If the child is not hurting themselves, hurting anyone else, or purposely destructing materials or property, then more than likely whatever they are doing is normal and developmentally appropriate behavior. Before you jump in to even say anything, take a moment to observe and ask yourself those three questions.
We don’t typically use time-outs either. Although on occasion it may be necessary to immediately remove a child from an escalated situation for their own safety or the safety of others, it’s not really an effective form of discipline. Time outs tend to impede our ability to help children through difficult situations. It draws their attention away from real issue and refocuses them on a new power struggle with US. Looking back, most time outs I’ve ever used have been more about my immediate needs and frustrations than about meeting the needs of the child.

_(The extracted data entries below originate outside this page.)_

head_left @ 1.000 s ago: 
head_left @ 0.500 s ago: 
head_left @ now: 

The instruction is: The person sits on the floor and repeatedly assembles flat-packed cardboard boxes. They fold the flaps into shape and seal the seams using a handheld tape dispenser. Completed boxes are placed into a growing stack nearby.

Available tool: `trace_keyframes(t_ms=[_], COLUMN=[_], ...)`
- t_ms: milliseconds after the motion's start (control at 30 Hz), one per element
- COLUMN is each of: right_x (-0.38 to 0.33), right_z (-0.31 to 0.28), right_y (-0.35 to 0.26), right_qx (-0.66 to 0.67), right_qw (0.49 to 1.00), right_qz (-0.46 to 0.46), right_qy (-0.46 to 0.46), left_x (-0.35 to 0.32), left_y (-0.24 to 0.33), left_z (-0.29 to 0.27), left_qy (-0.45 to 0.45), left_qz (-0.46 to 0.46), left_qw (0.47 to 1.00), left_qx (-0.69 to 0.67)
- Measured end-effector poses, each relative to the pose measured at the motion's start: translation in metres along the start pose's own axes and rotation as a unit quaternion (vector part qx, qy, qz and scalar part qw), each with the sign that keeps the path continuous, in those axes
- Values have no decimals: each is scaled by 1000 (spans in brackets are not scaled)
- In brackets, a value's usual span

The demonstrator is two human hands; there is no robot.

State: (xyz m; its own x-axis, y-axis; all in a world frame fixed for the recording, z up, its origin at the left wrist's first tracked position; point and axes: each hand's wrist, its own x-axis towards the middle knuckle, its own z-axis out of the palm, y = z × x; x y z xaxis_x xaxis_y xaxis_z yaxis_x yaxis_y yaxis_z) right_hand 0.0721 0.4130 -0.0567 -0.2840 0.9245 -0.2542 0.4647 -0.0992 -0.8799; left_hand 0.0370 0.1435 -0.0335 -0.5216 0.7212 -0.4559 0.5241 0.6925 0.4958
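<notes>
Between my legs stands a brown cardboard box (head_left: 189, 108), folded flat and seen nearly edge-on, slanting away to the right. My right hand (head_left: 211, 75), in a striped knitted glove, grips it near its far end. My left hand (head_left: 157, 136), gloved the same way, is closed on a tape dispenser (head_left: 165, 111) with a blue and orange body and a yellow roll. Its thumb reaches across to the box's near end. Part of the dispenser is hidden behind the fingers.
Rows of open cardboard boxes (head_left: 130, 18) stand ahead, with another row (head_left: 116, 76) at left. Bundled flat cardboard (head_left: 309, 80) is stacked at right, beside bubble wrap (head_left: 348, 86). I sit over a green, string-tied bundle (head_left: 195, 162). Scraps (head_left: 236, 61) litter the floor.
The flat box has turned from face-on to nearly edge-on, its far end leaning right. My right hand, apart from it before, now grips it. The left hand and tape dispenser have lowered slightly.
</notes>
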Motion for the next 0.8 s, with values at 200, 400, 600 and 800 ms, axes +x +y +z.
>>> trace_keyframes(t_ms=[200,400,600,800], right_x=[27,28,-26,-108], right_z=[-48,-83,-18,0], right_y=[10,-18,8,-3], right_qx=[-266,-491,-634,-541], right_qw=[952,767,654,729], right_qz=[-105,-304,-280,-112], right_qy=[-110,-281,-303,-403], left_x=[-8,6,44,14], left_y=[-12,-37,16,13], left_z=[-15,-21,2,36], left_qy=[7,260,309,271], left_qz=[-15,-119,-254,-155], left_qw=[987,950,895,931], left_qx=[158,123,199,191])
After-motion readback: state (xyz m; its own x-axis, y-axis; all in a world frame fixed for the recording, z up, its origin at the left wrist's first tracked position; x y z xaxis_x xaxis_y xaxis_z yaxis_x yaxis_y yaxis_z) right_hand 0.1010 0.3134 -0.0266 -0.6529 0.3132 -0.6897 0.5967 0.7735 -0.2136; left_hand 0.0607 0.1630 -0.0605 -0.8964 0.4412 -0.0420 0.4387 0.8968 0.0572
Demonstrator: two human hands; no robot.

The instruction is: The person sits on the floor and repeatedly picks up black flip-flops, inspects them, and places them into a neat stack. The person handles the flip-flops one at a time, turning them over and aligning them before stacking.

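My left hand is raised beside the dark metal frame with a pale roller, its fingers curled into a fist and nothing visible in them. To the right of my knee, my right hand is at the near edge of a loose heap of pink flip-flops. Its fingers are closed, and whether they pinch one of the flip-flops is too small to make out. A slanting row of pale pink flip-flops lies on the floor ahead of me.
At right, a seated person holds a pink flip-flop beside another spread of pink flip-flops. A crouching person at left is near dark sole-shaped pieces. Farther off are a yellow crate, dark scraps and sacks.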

What we typically do is a term called “sportscasting”. Instead of getting directly involved in the conflict, we describe it to them. Sort of like a sportscaster reporting on a game, we don’t make suggestions or jump in to “play the game for them”, but rather simply portray what we see objectively and without interpretation. This tells children that we see their struggle and we are paying attention to their needs. We trust them to be their own problem solvers and to find their own solutions. This gives children autonomy and intrinsic motivation. By sportscasting, we’re essentially handing the reigns back to our children to learn to solve their own problems while still having the benefit of our trusting support and attention. It also (just as importantly, if not more) gives us a reminder to step back from our adult agendas and controlling tendencies and respects our children’s ability and capability to figure things out.
We also feel that how the childcare environment is set up has a great influence on how most conflicts can be avoided. Sometimes just changing the routine, activities, or furniture placement and play space can have a great effect on how the children get along with each other. We also feel that children who are kept engaged and stimulated are less likely to become bored or frustrated. We continuously work on meeting the needs of each child by providing individual space, positive social interaction, quiet spaces, lots of loose parts and age appropriate materials to create and explore, and plenty of UNINTERRUPTED time to play, run and release energy. (Preferably outdoors and in nature! Children cannot climb the walls if you take away the walls, and its amazing how much the “wild” can calm a child.)
When dealing with children’s behavior, the MOST important key is RELATIONSHIPS. Children DO NOT WANT to “misbehave” or disappoint the adults in their lives. When children have loving, trusting relationships with the adults “in charge”, are respected as individuals and are trusted as capable, and have a sense of true belonging, most behaviors tend to disappear or are nonexistent to begin with.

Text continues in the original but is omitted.